Regular Expression For Duplicate Words

Started by Shaozhong SHIabout 4 years ago5 messagesgeneral
Jump to latest
#1Shaozhong SHI
shishaozhong@gmail.com

This link is interesting.

regex - Regular Expression For Duplicate Words - Stack Overflow
<https://stackoverflow.com/questions/2823016/regular-expression-for-duplicate-words&gt;

Is there any example in Postgres?

Regards,

David

#2David G. Johnston
david.g.johnston@gmail.com
In reply to: Shaozhong SHI (#1)
Re: Regular Expression For Duplicate Words

On Wed, Feb 2, 2022 at 1:00 AM Shaozhong SHI <shishaozhong@gmail.com> wrote:

This link is interesting.

regex - Regular Expression For Duplicate Words - Stack Overflow
<https://stackoverflow.com/questions/2823016/regular-expression-for-duplicate-words&gt;

Is there any example in Postgres?

Not that I'm immediately aware of, and I'm not going to search the internet
for you.

The regex capabilities in PostgreSQL are pretty full-featured so a solution
should be possible. You should try translating the SO post concepts into
PostgreSQL yourself and ask specific questions if you get stuck.

David J.

#3jian he
jian.universality@gmail.com
In reply to: David G. Johnston (#2)
Re: Regular Expression For Duplicate Words

It's an interesting question.
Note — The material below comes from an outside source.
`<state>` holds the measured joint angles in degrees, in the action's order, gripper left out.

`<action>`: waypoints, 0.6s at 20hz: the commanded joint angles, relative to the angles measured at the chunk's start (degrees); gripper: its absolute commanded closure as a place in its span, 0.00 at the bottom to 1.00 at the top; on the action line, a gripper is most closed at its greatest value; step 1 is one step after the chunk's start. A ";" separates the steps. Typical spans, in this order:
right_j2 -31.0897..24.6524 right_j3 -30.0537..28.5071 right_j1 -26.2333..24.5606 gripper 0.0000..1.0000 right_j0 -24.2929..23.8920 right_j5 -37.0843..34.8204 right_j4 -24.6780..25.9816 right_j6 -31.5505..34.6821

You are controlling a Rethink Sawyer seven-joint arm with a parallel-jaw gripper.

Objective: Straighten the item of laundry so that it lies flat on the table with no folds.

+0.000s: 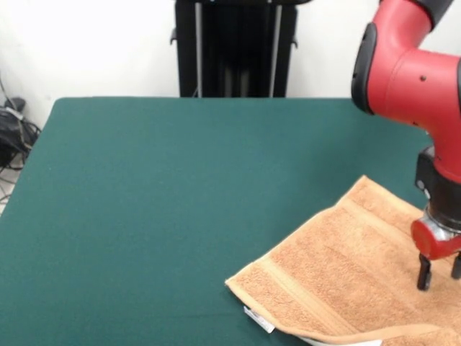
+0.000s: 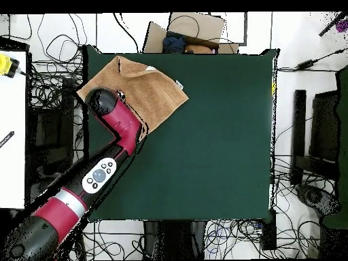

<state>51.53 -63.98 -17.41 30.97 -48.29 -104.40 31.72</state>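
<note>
Front and overhead views of the table [image 1: 144,216] with the towel [image 1: 346,281] at one corner. Nearest the front camera, the towel's edge shows a narrow strip turned back over itself along the bottom, with small white tags [image 1: 259,319] at the corner beside it; so the cloth is not yet flat. A woven band runs just inside this end, and a second band lies towards the far end. In the overhead view the towel [image 2: 146,92] sits askew at a table corner, and one corner appears to reach the table's edge.

My gripper [image 1: 439,276] stands over the towel's middle-right part, fingers [image 1: 424,274] pointing down with a visible gap between them, clamped on nothing; whether the tips touch the pile I cannot tell.

Risks, as I judge them: closing here would pinch mid-cloth and raise a new ridge rather than remove the turned strip. Dragging outward could slide the towel off the nearby table edge. My own arm [image 2: 112,119] covers part of the towel from above, so folds beneath it may go unnoticed.

Farther off, the green surface is open. Beyond the table stand a black frame [image 1: 238,47] and cables [image 1: 14,133], well apart from the work; nothing blocks the fold.
</note>
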 commanded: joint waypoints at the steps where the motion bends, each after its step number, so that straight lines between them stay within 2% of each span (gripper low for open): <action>1: -14.60 -6.04 -2.17 0.00 -1.13 8.92 1.32 -6.00; 4: -15.11 -6.14 -1.83 0.00 -1.71 9.32 4.07 -1.56; 8: -12.26 -3.78 -2.29 0.00 -4.41 0.45 17.59 16.55; 12: -6.22 1.13 -4.42 0.00 -6.39 -6.74 29.39 32.77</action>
<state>49.42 -62.07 -14.29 28.87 -47.99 -89.88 32.85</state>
But I also don't know how to do it in
PostgreSQL.
But I figured out alternative solutions.

GNU Grep: grep -E '(hello)[[:blank:]]+\1' <<<'one hello hello world'
ripgrep: rg '(hello)[[:blank:]]+\1' --pcre2 <<<'one hello hello world'

On Wed, Feb 2, 2022 at 8:53 PM David G. Johnston <david.g.johnston@gmail.com>
wrote:

Show quoted text

On Wed, Feb 2, 2022 at 1:00 AM Shaozhong SHI <shishaozhong@gmail.com>
wrote:

This link is interesting.

regex - Regular Expression For Duplicate Words - Stack Overflow
<https://stackoverflow.com/questions/2823016/regular-expression-for-duplicate-words&gt;

Is there any example in Postgres?

Not that I'm immediately aware of, and I'm not going to search the
internet for you.

The regex capabilities in PostgreSQL are pretty full-featured so a
solution should be possible. You should try translating the SO post
concepts into PostgreSQL yourself and ask specific questions if you get
stuck.

David J.

#4Peter J. Holzer
hjp-pgsql@hjp.at
In reply to: Shaozhong SHI (#1)
Re: Regular Expression For Duplicate Words

On 2022-02-02 08:00:00 +0000, Shaozhong SHI wrote:

regex - Regular Expression For Duplicate Words - Stack Overflow

Is there any example in Postgres?

It's pretty much the same as with other regexp dialects: User word
boundaries and a word character class to match any word and then use a
backreference to match a duplicate word. All the building blocks are
described on
https://www.postgresql.org/docs/current/functions-matching.html#FUNCTIONS-POSIX-REGEXP
and except for [[:<:]] and [[:>:]] for the word boundaries, they are
also pretty standard.

So

[[:<:]] start of word
([[:alpha:]]+) one or more alphabetic characters in a capturing group
[[:>:]] end of word
\W+ one or more non-word characters
[[:<:]] start of word
\1 the content of the first (and only) capturing group
[[:>:]] end of word

All together:

select * from t where t ~ '[[:<:]]([[:alpha:]]+)[[:>:]]\W[[:<:]]\1[[:>:]]';

hp

--
_ | Peter J. Holzer | Story must make more sense than reality.
|_|_) | |
| | | hjp@hjp.at | -- Charles Stross, "Creative writing
__/ | http://www.hjp.at/ | challenge!"

#5Shaozhong SHI
shishaozhong@gmail.com
In reply to: Peter J. Holzer (#4)
Re: Regular Expression For Duplicate Words

Hi, Peter, Interesting.

On Thu, 3 Feb 2022 at 19:48, Peter J. Holzer <hjp-pgsql@hjp.at> wrote:

On 2022-02-02 08:00:00 +0000, Shaozhong SHI wrote:

regex - Regular Expression For Duplicate Words - Stack Overflow

Is there any example in Postgres?

It's pretty much the same as with other regexp dialects: User word
boundaries and a word character class to match any word and then use a
backreference to match a duplicate word. All the building blocks are
described on

https://www.postgresql.org/docs/current/functions-matching.html#FUNCTIONS-POSIX-REGEXP
and except for [[:<:]] and [[:>:]] for the word boundaries, they are
also pretty standard.

So

[[:<:]] start of word
([[:alpha:]]+) one or more alphabetic characters in a capturing group
[[:>:]] end of word
\W+ one or more non-word characters
[[:<:]] start of word
\1 the content of the first (and only) capturing group
[[:>:]] end of word

All together:

select * from t where t ~ '[[:<:]]([[:alpha:]]+)[[:>:]]\W[[:<:]]\1[[:>:]]';

Give a good example if you can.

Regards,

David